Por esa respuesta, Torvik supo cuál debía haber sido la pregunta. Al menos Mirraleen se iba a ahorrar aquel horror. Pero la venganza por lo que estaba sufriendo sería igualmente despiadada por parte de Torvik. Sospechaba que también por parte de ella, si estaba en condiciones de cumplirla.
—¡Pirvan, Pirvan! ¡Despierta!
El caballero fue consciente de que Haimya ya no estaba en la cama acostada junto a él, sino al lado de la cama, de pie y sacudiéndolo a él. Aún no estaba vestida del todo, pero sí completamente despierta.
También parecía que el hecho de estar despierta a aquella hora —el amanecer no podía haber empezado todavía— no presagiaba buenas noticias. Su expresión era lo bastante lúgubre como para posar como modelo de una estatua de Takhisis.

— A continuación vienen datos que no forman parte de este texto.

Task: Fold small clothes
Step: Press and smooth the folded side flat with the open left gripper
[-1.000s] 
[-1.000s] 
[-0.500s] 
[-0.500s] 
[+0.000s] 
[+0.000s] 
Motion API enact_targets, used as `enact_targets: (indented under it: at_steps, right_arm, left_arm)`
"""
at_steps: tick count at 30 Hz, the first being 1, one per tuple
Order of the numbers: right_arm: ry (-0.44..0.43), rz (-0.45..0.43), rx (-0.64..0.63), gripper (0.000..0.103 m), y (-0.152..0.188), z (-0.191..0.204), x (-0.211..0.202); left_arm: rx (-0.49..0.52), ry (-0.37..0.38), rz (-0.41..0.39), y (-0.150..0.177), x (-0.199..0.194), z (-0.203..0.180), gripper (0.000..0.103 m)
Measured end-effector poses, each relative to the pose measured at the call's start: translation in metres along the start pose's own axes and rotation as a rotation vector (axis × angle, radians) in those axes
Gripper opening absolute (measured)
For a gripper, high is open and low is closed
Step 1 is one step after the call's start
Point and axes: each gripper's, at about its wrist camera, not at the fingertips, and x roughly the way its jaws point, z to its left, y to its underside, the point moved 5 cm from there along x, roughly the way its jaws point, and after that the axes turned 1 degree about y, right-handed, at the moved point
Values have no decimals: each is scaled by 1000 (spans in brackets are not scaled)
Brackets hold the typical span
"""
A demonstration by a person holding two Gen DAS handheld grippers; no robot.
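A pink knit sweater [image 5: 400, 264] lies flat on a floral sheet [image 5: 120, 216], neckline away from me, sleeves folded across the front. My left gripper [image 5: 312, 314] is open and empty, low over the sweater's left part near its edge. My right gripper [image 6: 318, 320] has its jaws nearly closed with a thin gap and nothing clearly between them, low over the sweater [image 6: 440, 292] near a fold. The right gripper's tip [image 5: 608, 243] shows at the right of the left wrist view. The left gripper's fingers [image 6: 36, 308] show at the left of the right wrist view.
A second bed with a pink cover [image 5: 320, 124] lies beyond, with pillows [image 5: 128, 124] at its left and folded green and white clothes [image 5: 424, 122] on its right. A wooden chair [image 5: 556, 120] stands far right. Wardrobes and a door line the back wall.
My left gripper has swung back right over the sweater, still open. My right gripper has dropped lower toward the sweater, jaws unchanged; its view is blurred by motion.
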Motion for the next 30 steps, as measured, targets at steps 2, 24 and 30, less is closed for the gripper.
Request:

—¿Wilthur el Pardo se ha entregado a la flota suplicando que lo salvemos de su mascota? —preguntó Pirvan. Algo tenía que decir.
Haimya parecía contenerse para no abofetearlo.
—Torvik se ha marchado —dijo.
—¿Que se ha marchado? ¿Cómo? ¿Dónde?
—Si lo supiera, habría dicho que está muerto, que lo han secuestrado o que le han salido alas y ha salido volando como un pegaso —gruñó Haimya—. Nadie lo sabe. Lo único seguro es que habrá problemas por ello.
Haimya describió a su marido la crisis que se avecinaba a la flota, brevemente pero así de un modo tan exhaustivo que Pirvan sólo tuvo que interrumpirla dos veces con preguntas. Torvik no había dormido a bordo del Elfo Rojo la noche pasada. Su hermana Chuina había confesado haberlo visto, pero no cuando se marchaba, y se negaba a revelar su conversación.
Por ello, los istarianos habían arrestado a Chuina como sospechosa de complicidad en la desaparición de su hermano. Eso había provocado protestas a bordo del Elfo Rojo, cuya tripulación se negaba a entregar a Chuina para ponerla bajo la custodia de los istarianos. En esta negativa recibían el apoyo de muchos más miembros de toda la flota, sobre todo los que en alguna ocasión habían navegado con Jemar el Blanco o su familia. Estaban convencidos de que Chuina no podía haber hecho una cosa así.
Igualmente seguros estaban los istarianos. Chuina quizá no lo había hecho, pero conocía a su autor. Protegerla no le había hecho ningún favor a su hermano, ni a su madre, ni a la memoria de su padre.
De hecho, se trataba de un motín. La pena por amotinamiento podía ser la muerte, la esclavitud o como mínimo la pérdida del barco, las armas, las propiedades y toda la esperanza de navegar con la bendición de Istar.
Los tripulantes del Elfo Rojo habían explicado a los istarianos lo que podían hacer con su bendición, detallada y ampliamente.
—¿Has dicho los tripulantes del Elfo Rojo? —preguntó Pirvan, frunciendo el entrecejo.
—Sí.
—¿Incluidos los istarianos alistados como combatientes?
—He oído que varios de ellos firmaron la declaración —respondió Haimya.
Pirvan se incorporó en el lecho.
—Bueno, eso es una buena noticia, que la tripulación del Elfo Rojo esté unida en defensa de su capitán y su hermana —dijo—. Menos cabezas que mandar a casa de Eskaia para nosotros y para Gildas, si Torvik no regresa.